Starting from the line in which "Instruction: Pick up" appears, set down each line exactly through the end of the listing, and nothing else. Leave out pictures.

━━━━━ Data provided ━━━━━

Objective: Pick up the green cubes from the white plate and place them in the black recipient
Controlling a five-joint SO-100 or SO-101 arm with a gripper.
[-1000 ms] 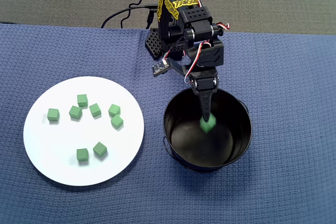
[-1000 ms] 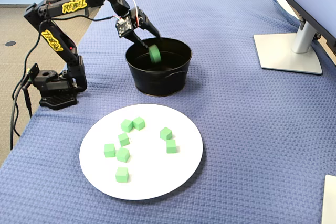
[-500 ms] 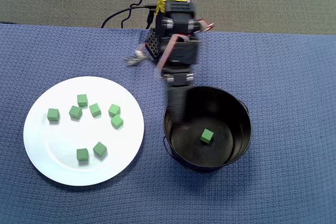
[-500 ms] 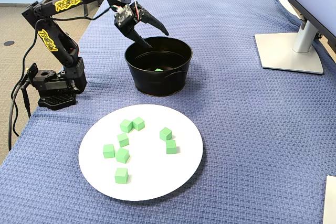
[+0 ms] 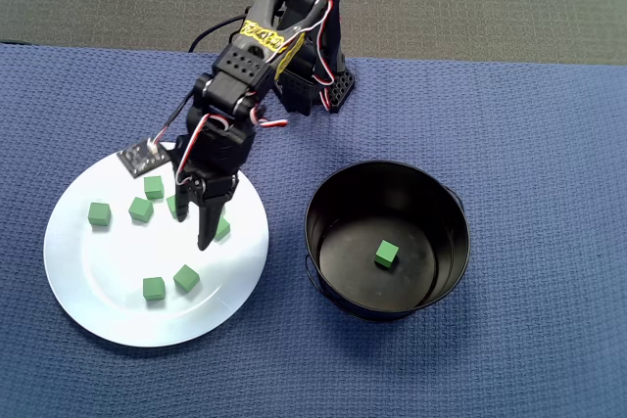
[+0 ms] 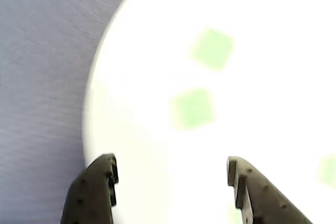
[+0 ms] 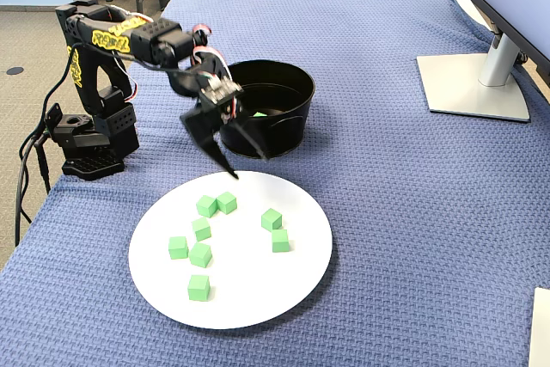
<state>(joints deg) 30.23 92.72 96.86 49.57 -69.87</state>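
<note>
Several green cubes [image 5: 140,209] lie on the white plate [image 5: 108,261], which sits left of the black recipient [image 5: 323,205] in the overhead view. One green cube [image 5: 386,254] rests on the recipient's bottom. My gripper [image 5: 203,234] hangs over the right part of the plate and covers part of two cubes there. In the fixed view the gripper [image 7: 247,165] is open and empty above the plate's far edge [image 7: 258,180], in front of the recipient [image 7: 279,131]. The wrist view shows both fingertips [image 6: 102,179] spread wide over the plate [image 6: 262,108], with blurred cubes [image 6: 192,108] ahead.
A blue woven cloth [image 7: 404,212] covers the table. The arm's base [image 7: 86,148] stands at the left edge in the fixed view. A grey monitor stand [image 7: 473,83] is at the far right. A white object's corner [image 7: 541,328] shows at the bottom right.
The gripper let a cube go into the recipient, opened, then swung away from the recipient to above the plate. The cubes on the plate have not moved.
</note>
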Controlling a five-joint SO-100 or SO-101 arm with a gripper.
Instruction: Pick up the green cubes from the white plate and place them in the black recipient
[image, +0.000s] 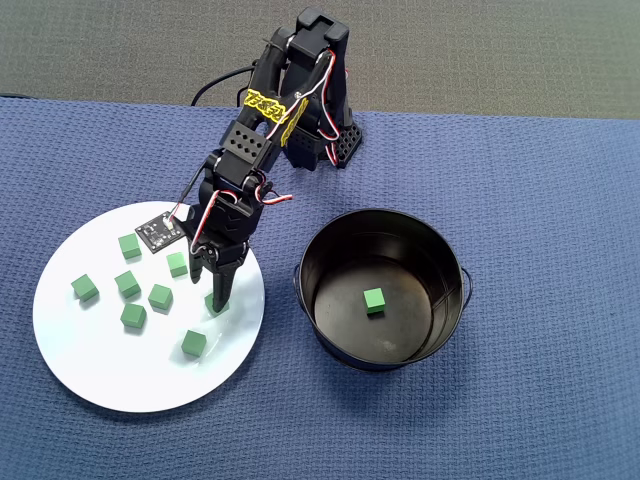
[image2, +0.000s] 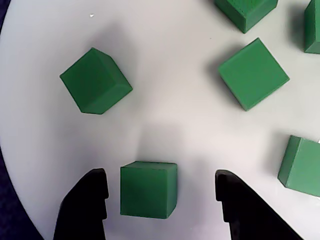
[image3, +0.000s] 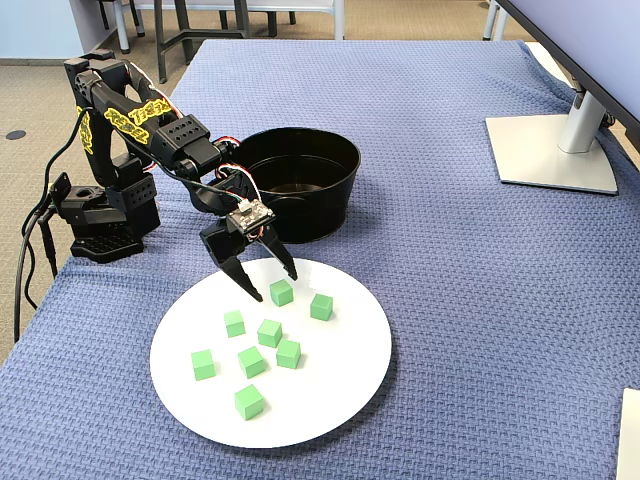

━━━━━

◆ Task answer ◆
Instruction: Pick up the green cubes from the white plate and place them in the black recipient
[image, +0.000s] 
[image2, +0.000s] 
[image3, +0.000s] 

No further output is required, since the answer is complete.